# what does your overnight backpacking setup include?



## utahgolf (Sep 8, 2007)

just curious what your overnight backpacking gear and essentials include??? I want to do an overnighter fishing trip shortly, In the Uintas, and I know weather is a key concern to be watchful of, as well as knowing where you're going and not getting lost. But what are some key things to keeping stuff light but without being empty handed.
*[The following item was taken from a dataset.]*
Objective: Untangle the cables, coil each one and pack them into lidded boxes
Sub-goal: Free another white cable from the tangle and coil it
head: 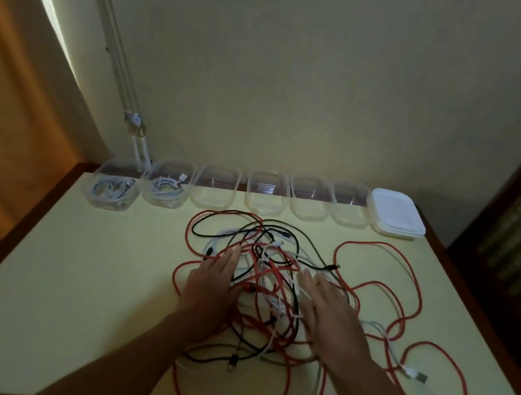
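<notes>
Left hand [215,280] and right hand [326,308] are lying flat, fingers straight, on the cable tangle [269,268]. Red, black and white cords are crossing each other on the pale table [82,270]. Red cable loops [411,283] are sprawling off to the right, and a white USB plug [419,376] is lying near the right edge. Six clear boxes [266,195] are sitting in a row at the far edge. Only the leftmost box [112,188] and second box [166,187] are holding coiled white cables. Lid stack [397,214] is sitting just right of the row.
</notes>
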A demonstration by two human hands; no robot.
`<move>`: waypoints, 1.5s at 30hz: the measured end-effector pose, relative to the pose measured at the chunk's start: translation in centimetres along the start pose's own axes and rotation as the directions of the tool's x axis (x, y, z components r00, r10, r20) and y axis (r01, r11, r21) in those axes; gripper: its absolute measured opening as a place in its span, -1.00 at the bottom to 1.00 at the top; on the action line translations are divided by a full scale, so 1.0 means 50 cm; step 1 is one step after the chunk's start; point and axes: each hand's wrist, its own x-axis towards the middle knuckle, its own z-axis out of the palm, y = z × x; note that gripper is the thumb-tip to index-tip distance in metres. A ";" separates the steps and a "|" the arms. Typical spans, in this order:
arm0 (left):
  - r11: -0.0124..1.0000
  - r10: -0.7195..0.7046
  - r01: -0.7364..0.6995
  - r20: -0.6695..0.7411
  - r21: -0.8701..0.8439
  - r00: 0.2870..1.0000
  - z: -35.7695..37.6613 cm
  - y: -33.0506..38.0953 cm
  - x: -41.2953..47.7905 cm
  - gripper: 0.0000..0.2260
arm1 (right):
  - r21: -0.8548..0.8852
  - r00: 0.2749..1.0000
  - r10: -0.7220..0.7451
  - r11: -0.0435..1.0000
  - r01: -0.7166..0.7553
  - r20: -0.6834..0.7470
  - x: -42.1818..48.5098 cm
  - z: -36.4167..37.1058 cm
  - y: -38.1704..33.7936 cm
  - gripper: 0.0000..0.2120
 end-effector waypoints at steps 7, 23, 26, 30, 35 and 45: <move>1.000 -0.005 0.005 0.022 0.003 1.000 -0.010 -0.003 0.025 -0.37 | 0.121 0.988 0.030 0.993 -0.011 -0.153 0.086 -0.052 -0.002 -0.75; 0.946 -0.028 -0.060 -0.265 -0.319 0.964 -0.245 0.112 0.069 -0.66 | 0.561 0.982 0.006 0.822 0.102 -0.188 0.201 -0.425 -0.149 -0.76; 0.893 -0.002 -0.102 -0.231 -0.437 0.973 -0.295 0.168 0.071 -0.65 | 0.616 0.960 0.027 0.772 0.157 -0.278 0.211 -0.499 -0.185 -0.76; 0.934 0.076 -0.132 -0.176 -0.332 0.981 -0.297 0.205 0.065 -0.58 | 0.751 0.940 0.102 0.631 0.191 -0.325 0.211 -0.582 -0.224 -0.74; 0.913 -0.038 -0.067 -0.250 -0.402 0.968 -0.293 0.217 0.087 -0.64 | 0.876 0.955 0.098 0.433 0.212 -0.279 0.178 -0.639 -0.234 -0.74; 0.866 0.040 -0.093 -0.118 -0.491 0.992 -0.298 0.257 0.101 -0.68 | 0.814 0.971 -0.009 0.543 0.205 -0.238 0.131 -0.682 -0.181 -0.73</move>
Thanks for any tips.


----------



## Cooky (Apr 25, 2011)

A 3/4 ton truck and a trailer with a shower and a fridge full of beer... and some Velveeta.


----------



## mtnrunner260 (Feb 15, 2010)

I like how cooky thinks as long as he doesn't forget the ice cold mtn dew. 
For me I would take:
Lightweight tent, sleeping bag, sleeping pad. 
One set of clothes with rain gear. 
Snacks like trail mix and jerky. 
Cookset for mtn house and/or fish. 
Way to carry and filter/treat water. 
GPS if I need it plus small stuff like first aid, sunscreen etc 
Plus the fishing gear you need. 
Will vary depending on person and expected weather but 30lbs and under should be easy to do.


----------



## wyogoob (Sep 7, 2007)

Geezus, when I was in my 30s all I needed for an overnighter in the Uintas was a rainsuit and a pack of smokes.

.


----------



## Ton_Def (Dec 23, 2008)

wyogoob said:


> Geezus, when I was in my 30s all I needed for an overnighter in the Uintas was a rainsuit and a pack of smokes.
> 
> .


Ha! That reminds me of a guy I know...:grin:


----------